Elements with an rdfbase attribute may have an rdfinclude attribute specified, to give a list of additional elements to crawl to find the name-value pairs of the item.

The rdfinclude attribute, if specified, must have a value that is an unordered set of unique space-separated tokens consisting of IDs of elements in the same home subtree.

The rdfinclude attribute must not be specified on elements that do not have an rdfbase attribute specified.

3.3 Names: the rdfpredicate attribute

Every HTML element may have an rdfpredicate attribute specified, if doing so adds a property to one or more items (as defined below).

The rdfpredicate attribute, if specified, must have a value that is an unordered set of unique space-separated tokens representing the names of the name-value pairs that it adds. The attribute's value must have at least one token.

Each token must be either:

When an element with an rdfpredicate attribute adds a property to multiple items, the requirement above regarding the tokens applies for each item individually.

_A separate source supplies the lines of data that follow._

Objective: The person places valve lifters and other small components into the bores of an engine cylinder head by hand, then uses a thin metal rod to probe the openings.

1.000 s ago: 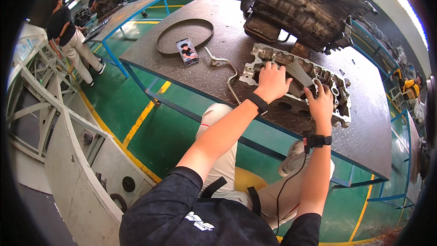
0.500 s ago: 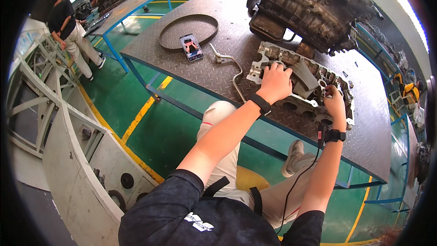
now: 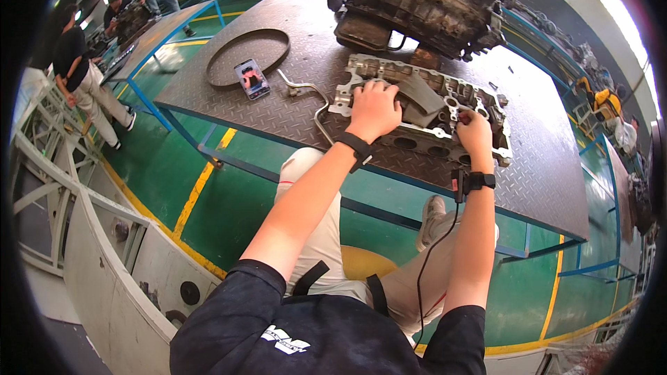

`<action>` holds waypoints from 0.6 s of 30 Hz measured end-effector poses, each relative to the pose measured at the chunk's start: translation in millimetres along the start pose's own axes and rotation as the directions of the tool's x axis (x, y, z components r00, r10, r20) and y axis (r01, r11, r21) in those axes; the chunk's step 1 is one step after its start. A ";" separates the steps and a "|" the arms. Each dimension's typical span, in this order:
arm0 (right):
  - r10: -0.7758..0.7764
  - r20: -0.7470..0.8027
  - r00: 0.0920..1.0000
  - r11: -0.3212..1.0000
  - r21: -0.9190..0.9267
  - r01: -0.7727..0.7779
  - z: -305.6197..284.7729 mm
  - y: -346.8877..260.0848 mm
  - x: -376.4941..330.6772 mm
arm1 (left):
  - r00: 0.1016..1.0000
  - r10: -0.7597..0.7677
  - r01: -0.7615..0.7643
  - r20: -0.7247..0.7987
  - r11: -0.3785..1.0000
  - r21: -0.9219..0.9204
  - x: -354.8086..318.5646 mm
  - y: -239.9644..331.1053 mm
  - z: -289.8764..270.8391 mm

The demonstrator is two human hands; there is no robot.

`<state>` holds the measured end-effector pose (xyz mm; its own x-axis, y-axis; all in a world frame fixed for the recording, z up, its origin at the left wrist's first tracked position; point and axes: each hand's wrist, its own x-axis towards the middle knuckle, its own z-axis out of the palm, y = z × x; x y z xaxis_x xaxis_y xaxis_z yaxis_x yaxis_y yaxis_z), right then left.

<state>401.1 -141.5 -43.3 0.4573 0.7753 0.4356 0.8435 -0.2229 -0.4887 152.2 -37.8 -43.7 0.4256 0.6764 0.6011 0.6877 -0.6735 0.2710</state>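
A metal engine cylinder head [image 3: 417, 144] lies on the table before me. My left hand [image 3: 375, 107] is over its left part, fingers bent over the metal and gripping it. Beside that thumb, a folded grey cloth [image 3: 420, 97] rests across the head's middle. At the right part, the fingers of my right hand [image 3: 475, 137] are pinched together by a round opening. Whatever they hold, if anything, is hidden. A black band is on each wrist, and a cable runs down from the right one.
A large dirty engine block [image 3: 424, 7] stands behind the head. To the left lie a toothed belt [image 3: 215, 62], a phone [image 3: 251, 80] and a bent metal pipe [image 3: 322, 101] on the patterned steel table [image 3: 535, 194]. Other people [image 3: 83, 76] are at benches far left.
The view has shifted, so the table and its things sit further left and slightly higher or lower in the picture. Both hands stay at the same parts of the cylinder head.
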 end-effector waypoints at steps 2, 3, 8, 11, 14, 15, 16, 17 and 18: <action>-0.028 0.024 0.999 1.000 0.004 0.028 -4.1 10.4 0.8 | 1.000 0.010 -0.010 0.002 1.000 -0.021 -0.2 3.9 4.2; -0.029 0.052 0.998 0.999 0.014 0.029 -6.4 10.5 1.1 | 1.000 0.014 -0.014 0.003 1.000 -0.022 -0.1 4.4 4.3; 0.029 0.063 0.998 1.000 -0.008 -0.028 -5.8 3.5 -0.9 | 0.999 0.031 -0.032 -0.044 0.999 -0.021 0.2 3.8 6.8; 0.093 0.088 0.992 0.995 -0.031 -0.090 -6.5 -1.6 -3.0 | 0.996 0.043 -0.045 -0.084 0.998 -0.031 -2.0 1.0 4.6; 0.062 0.069 0.996 0.998 -0.037 -0.059 -4.4 2.1 -0.3 | 0.966 0.116 -0.130 -0.230 0.990 -0.047 -1.0 0.1 3.0; 0.063 0.066 0.996 0.997 -0.057 -0.059 -4.1 6.1 0.3 | 0.959 0.139 -0.156 -0.246 0.986 -0.051 0.1 1.8 4.1; 0.082 0.057 0.995 0.995 -0.069 -0.078 -2.0 8.7 2.1 | 0.934 0.195 -0.222 -0.300 0.973 -0.058 2.1 2.3 4.6; 0.101 0.047 0.994 0.992 -0.081 -0.097 0.2 11.0 4.3 | 0.935 0.192 -0.218 -0.299 0.974 -0.056 2.4 2.6 5.0; 0.116 0.071 0.991 0.987 -0.123 -0.107 1.5 10.4 7.0 | 0.931 0.197 -0.225 -0.306 0.973 -0.058 2.4 1.6 4.3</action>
<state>412.7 -137.5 -46.4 0.5311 0.7839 0.3216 0.8179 -0.3753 -0.4360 156.9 -36.0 -45.0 0.3520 0.4060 0.8433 0.5391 -0.8245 0.1719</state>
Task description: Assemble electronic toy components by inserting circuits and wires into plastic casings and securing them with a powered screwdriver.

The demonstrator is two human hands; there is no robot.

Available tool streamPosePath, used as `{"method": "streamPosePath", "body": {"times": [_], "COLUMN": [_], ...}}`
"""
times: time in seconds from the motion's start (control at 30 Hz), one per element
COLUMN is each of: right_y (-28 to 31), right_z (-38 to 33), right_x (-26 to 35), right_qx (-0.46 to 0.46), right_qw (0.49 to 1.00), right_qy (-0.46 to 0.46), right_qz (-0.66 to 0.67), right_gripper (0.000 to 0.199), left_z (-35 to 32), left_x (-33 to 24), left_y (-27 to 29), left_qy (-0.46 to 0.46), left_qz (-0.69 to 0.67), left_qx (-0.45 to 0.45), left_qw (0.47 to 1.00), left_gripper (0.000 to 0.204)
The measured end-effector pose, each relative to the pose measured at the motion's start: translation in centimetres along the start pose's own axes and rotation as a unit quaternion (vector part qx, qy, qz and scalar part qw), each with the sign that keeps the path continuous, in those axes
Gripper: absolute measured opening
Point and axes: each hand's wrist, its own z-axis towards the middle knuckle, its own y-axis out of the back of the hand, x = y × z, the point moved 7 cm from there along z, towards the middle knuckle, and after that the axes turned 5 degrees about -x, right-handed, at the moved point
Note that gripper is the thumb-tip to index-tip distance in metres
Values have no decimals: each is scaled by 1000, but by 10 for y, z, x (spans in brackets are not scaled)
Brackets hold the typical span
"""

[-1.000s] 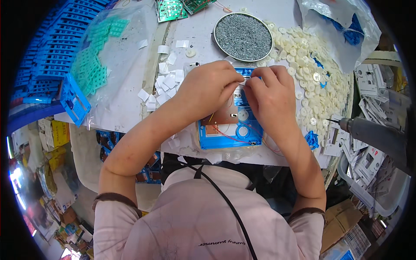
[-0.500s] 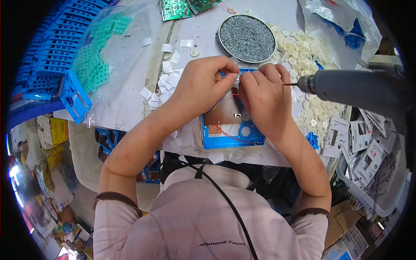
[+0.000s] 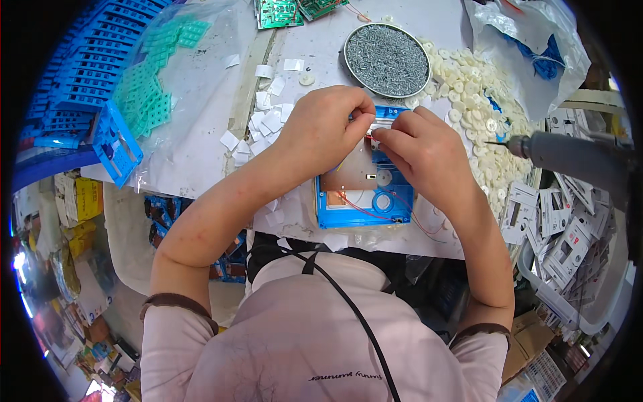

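A blue plastic case (image 3: 358, 218) lies open in front of me, with a brown circuit board (image 3: 349, 175) and thin red wires (image 3: 355, 206) inside. Over the case's upper left part, my left hand (image 3: 333, 124) has thumb and forefinger pinched together. My right hand (image 3: 429, 149) is closed at the upper right part, its fingertips close to the left ones. A bit of red wire shows beside the fingertips. Whatever either hand pinches is too small and too covered to name.
A grey electric screwdriver (image 3: 569, 155) hangs at the right, bit pointing left. Beyond the case are a round dish (image 3: 429, 72) of screws (image 3: 387, 59) and many cream plastic discs (image 3: 479, 100). Blue frames (image 3: 94, 80), green pieces (image 3: 151, 100) and white paper squares (image 3: 268, 120) lie left.
My right hand has shifted right and slightly down, uncovering more of the case's upper right part. The left hand stays nearly in place. The hanging screwdriver has swung rightward.
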Motion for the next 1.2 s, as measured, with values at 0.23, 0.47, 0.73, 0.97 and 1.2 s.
{"method": "streamPosePath", "body": {"times": [0.23,0.47,0.73,0.97,1.2], "right_y": [-14,-16,-7,4,7], "right_z": [8,-14,-42,-39,-23], "right_x": [1,27,29,23,14], "right_qx": [56,84,-83,-63,-13], "right_qw": [990,989,987,984,987], "right_qy": [13,-87,-136,-165,-119], "right_qz": [-128,-81,21,-24,-109], "right_gripper": [5,7,20,13,7], "left_z": [-1,4,5,-3,17], "left_x": [0,-7,-24,-52,-16], "left_y": [-1,-5,-29,-41,-49], "left_qy": [-10,-87,-157,-180,-71], "left_qz": [13,48,177,278,289], "left_qx": [-2,56,202,275,334], "left_qw": [1000,993,950,903,894], "left_gripper": [13,11,11,21,14]}}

The property names of an element are the tokens that the element's rdfpredicate attribute is found to contain when its value is split on spaces, with the order preserved but with duplicates removed (leaving only the first occurrence of each name).

Within an item, the properties are unordered with respect to each other, except for properties with the same name, which are ordered in the order they are given by the algorithm that defines the properties of an item.

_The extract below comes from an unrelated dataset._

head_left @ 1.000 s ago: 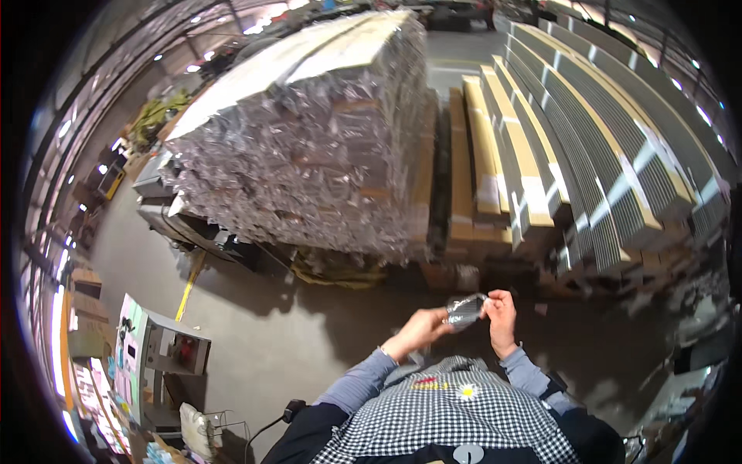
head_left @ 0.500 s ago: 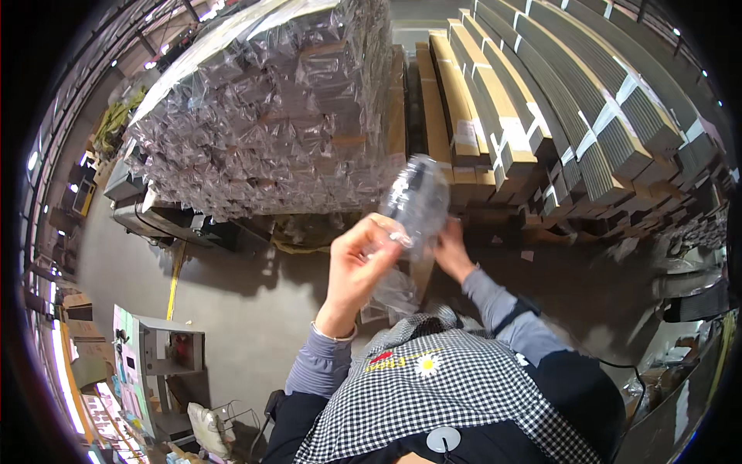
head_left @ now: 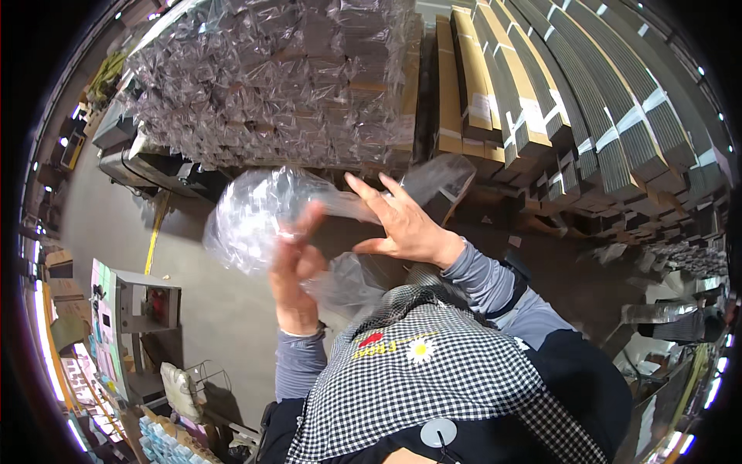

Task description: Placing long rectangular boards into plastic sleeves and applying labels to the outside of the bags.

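Note:
A clear, crinkled plastic film (head_left: 259, 205) bunches at its widest around my left hand (head_left: 292, 267). That hand is partly smeared by motion, its fingers curled round the film with the index finger pointing up. From there a narrower strip runs right, passing behind the fingers of my right hand (head_left: 413, 228), to a loose end just beyond it. More loose film hangs below, between my hands and the checked apron. The right hand is open, fingers and thumb spread; whether its fingertips touch the film I cannot tell.
Ahead stands a tall stack of film-wrapped bundles (head_left: 278, 93). Long strapped cardboard and dark profiles (head_left: 533, 116) are piled at the right. A grey cabinet (head_left: 147, 309) stands on the left, near a yellow floor line (head_left: 157, 232). A padded seat (head_left: 182, 393) is at lower left.
My left hand has swung left, and the bunched film has spread out to the left with it. My right hand has come up from behind the film, its fingers now spread.

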`<move>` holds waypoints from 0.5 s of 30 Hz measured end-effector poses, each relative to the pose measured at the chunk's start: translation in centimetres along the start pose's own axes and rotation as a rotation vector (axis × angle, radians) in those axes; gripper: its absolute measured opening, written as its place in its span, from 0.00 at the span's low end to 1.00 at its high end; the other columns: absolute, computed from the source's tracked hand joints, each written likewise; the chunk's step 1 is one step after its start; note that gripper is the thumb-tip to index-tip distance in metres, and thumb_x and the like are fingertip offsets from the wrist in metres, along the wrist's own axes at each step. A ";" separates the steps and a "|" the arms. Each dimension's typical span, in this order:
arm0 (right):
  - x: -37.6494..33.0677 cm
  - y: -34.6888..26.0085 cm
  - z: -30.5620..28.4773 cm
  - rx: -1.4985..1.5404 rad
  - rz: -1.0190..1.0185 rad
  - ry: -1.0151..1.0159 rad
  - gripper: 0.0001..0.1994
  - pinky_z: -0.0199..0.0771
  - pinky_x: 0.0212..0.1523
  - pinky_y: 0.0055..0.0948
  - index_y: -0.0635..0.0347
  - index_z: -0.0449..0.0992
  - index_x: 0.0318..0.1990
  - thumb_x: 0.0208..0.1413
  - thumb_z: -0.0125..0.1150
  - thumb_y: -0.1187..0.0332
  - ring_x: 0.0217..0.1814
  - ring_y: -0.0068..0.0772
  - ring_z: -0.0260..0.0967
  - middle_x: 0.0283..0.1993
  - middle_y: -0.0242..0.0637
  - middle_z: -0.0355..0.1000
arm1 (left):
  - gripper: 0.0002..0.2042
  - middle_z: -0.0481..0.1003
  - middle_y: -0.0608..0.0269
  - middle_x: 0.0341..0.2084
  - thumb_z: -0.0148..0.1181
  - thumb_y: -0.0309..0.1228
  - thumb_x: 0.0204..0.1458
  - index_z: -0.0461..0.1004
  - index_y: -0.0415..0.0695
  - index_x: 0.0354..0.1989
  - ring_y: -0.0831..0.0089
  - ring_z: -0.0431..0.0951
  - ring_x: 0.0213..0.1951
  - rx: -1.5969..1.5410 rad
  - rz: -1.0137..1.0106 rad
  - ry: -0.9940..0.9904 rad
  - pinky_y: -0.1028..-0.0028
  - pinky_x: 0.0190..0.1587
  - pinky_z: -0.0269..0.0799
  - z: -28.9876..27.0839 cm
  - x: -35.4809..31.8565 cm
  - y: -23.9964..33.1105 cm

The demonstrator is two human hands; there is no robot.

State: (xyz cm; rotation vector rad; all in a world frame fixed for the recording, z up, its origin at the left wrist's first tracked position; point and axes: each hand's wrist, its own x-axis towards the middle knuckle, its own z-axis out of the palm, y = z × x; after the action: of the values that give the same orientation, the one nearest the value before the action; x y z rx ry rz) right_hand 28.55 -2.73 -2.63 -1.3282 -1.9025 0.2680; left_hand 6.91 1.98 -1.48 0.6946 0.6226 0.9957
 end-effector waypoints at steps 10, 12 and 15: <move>-0.9 0.2 1.3 0.142 -0.329 -0.235 0.13 0.68 0.46 0.37 0.57 0.73 0.35 0.37 0.63 0.72 0.44 0.41 0.68 0.39 0.36 0.68 | 0.35 0.65 0.61 0.60 0.61 0.26 0.49 0.57 0.41 0.68 0.72 0.66 0.61 0.083 -0.299 -0.364 0.73 0.61 0.62 -4.2 0.6 -9.4; 0.2 0.5 0.7 0.346 -0.317 -0.147 0.14 0.65 0.53 0.41 0.59 0.73 0.36 0.36 0.63 0.74 0.52 0.46 0.64 0.45 0.39 0.66 | 0.34 0.66 0.61 0.59 0.65 0.28 0.48 0.59 0.41 0.66 0.72 0.67 0.60 0.311 -0.294 -0.438 0.72 0.61 0.63 -3.2 0.5 -10.3; 1.0 1.8 1.8 0.408 -0.247 -0.296 0.27 0.60 0.62 0.42 0.59 0.69 0.52 0.39 0.64 0.71 0.62 0.49 0.61 0.57 0.43 0.66 | 0.28 0.72 0.62 0.51 0.68 0.29 0.47 0.67 0.42 0.58 0.72 0.73 0.51 0.276 -0.211 -0.286 0.72 0.52 0.71 -2.8 -0.2 -11.2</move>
State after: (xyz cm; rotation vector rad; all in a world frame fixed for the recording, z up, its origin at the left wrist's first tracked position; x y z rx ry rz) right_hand 28.41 -0.69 -4.38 -0.8077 -2.0881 0.7152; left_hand 10.70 -1.70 -11.74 0.9740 0.5720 0.6054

In the following example, the "a" property has the values "1" and "2", in that order, but whether the "a" property comes before the "b" property or not is not important:

<div rdfbase>
 <p rdfpredicate="a">1</p>
 <p rdfpredicate="a">2</p>
 <p rdfpredicate="b">test</p>
</div>

Thus, the following is equivalent:

<div rdfbase>
 <p rdfpredicate="b">test</p>
 <p rdfpredicate="a">1</p>
 <p rdfpredicate="a">2</p>
</div>

As is the following:

<div rdfbase>
 <p rdfpredicate="a">1</p>
 <p rdfpredicate="b">test</p>
 <p rdfpredicate="a">2</p>
</div>

And the following:

<div rdfbase rdfinclude="x">
 <p rdfpredicate="b">test</p>
 <p rdfpredicate="a">2</p>
</div>
<div id="x">
 <p rdfpredicate="a">1</p>
</div>

3.4 Values

The property value of a name-value pair added by an element with an rdfpredicate attribute depends on the element, as follows:

If the element also has an rdfbase attribute

The value is the item created by the element.

If the element is a meta element

The value is the value of the element's content attribute, if any, or the empty string if there is no such attribute.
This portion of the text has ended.